You can create the capacitive sensors on the PCB itself right under the areas of interest. A filled circle with surrounding ground plane will form a capacitance you can measure. A lot of MCUs have a capacitive touch function built in, but you can also get away with just a timer and a GPIO pin.
You can get not so bad results quite quickly, but outside of the lab, things start to get tricky quickly as well.
I implemented something just with a timer and the comparator of the GPIO - still works after 5 years, but never left the lab (it's still running on the same battery as well).
It is based on the application note from Texas Instruments.
The basic idea is this:

simulate this circuit – Schematic created using CircuitLab
You set the GPIO at first as output and charge the sensor element. Then you switch it's functionality to input and as a trigger for a running timer. The external resistor will "slowly" (still a matter of microseconds) discharge the sensor element.
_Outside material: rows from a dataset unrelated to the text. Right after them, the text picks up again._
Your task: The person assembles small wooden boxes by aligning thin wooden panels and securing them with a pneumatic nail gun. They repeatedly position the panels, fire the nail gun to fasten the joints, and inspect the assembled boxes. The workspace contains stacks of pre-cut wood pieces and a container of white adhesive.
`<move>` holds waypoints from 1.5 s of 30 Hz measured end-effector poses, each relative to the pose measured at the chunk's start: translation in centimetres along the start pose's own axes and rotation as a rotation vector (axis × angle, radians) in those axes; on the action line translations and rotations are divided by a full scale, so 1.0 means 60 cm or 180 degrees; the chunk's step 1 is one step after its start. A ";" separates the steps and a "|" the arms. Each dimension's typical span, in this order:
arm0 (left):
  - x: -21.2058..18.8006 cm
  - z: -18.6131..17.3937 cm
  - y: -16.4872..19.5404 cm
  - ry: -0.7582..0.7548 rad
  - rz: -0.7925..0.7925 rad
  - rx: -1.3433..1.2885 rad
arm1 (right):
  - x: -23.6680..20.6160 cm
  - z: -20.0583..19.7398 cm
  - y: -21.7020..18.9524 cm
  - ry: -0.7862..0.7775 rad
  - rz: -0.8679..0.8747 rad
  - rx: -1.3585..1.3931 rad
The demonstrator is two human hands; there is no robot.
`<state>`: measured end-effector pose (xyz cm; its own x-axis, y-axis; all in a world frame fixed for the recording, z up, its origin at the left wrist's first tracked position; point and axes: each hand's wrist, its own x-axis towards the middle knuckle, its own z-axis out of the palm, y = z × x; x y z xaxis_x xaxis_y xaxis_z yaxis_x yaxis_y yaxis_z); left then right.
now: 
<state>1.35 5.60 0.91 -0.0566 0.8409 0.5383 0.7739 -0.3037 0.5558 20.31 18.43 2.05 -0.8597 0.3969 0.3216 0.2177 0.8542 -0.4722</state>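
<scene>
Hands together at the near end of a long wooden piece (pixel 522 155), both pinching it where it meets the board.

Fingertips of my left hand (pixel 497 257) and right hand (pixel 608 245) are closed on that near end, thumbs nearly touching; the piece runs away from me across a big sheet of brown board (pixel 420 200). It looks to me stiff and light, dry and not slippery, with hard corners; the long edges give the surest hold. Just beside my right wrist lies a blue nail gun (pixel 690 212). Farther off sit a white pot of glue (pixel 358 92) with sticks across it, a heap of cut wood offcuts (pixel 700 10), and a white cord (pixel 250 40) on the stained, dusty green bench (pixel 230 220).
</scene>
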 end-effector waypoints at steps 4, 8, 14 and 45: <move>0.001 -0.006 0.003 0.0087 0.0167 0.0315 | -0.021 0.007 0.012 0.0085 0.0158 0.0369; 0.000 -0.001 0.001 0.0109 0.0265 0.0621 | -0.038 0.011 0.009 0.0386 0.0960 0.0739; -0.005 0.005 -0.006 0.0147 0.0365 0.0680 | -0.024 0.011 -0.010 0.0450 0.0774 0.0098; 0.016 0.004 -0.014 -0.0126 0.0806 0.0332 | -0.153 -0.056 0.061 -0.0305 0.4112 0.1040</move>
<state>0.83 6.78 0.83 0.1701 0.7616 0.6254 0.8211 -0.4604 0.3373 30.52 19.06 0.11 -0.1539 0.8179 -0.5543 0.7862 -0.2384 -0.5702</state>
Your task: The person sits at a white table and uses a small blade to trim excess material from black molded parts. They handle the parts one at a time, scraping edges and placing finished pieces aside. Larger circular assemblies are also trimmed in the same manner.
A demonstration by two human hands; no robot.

When the voltage falls below the trigger point of the pin, it will capture the timer value.
If a finger comes close, the capacitance rises and the time to discharge will increase, with this you can detect if a finger is there.
In the application note there is a not so dumb algorithm to track environmental changes, as the will disturb your system in the long run.
For a real robust implementation, you are probably better off with a "real" touch sense controller and a study of how to design the touch sensing elements.